## Problem to solve:
Select every line containing the word "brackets" from the material, and copy those lines.

◆ ◆ ◆ ◆ ◆

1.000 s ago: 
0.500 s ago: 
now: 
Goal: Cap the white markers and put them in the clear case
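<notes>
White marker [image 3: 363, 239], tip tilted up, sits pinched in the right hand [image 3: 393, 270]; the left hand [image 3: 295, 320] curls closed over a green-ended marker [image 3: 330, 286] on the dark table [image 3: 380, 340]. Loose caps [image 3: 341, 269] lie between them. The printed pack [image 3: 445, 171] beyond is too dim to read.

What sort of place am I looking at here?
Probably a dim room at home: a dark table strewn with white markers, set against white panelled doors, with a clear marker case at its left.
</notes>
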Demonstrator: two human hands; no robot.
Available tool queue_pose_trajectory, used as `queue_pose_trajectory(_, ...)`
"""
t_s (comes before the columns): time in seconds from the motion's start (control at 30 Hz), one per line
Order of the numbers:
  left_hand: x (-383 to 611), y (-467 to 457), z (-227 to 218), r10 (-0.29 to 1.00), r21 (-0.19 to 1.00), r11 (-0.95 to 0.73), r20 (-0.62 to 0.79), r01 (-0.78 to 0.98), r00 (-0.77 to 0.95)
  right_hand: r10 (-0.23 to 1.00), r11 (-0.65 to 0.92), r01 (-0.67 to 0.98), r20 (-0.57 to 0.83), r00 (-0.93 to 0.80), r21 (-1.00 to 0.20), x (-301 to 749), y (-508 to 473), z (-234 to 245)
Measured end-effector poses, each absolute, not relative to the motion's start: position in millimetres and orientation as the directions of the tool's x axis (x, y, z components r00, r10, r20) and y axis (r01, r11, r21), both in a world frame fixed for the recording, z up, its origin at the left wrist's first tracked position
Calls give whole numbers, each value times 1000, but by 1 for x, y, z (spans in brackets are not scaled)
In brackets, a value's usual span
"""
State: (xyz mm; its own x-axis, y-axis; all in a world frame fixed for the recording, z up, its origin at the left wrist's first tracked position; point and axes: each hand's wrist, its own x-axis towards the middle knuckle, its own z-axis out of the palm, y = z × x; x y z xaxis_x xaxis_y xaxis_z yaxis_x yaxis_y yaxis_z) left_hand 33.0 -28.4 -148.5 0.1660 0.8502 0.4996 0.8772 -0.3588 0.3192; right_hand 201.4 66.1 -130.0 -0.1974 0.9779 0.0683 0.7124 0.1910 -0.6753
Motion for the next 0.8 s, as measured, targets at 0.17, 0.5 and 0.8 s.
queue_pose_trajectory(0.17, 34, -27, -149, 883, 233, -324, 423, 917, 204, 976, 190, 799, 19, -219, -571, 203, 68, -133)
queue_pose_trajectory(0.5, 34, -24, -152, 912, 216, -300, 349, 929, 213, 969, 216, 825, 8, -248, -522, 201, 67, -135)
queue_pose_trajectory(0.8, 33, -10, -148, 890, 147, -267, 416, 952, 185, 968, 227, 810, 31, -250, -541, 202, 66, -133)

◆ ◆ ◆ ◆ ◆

## Exercise response:
Calls give whole numbers, each value times 1000, but by 1 for x, y, z (spans in brackets are not scaled)
In brackets, a value's usual span

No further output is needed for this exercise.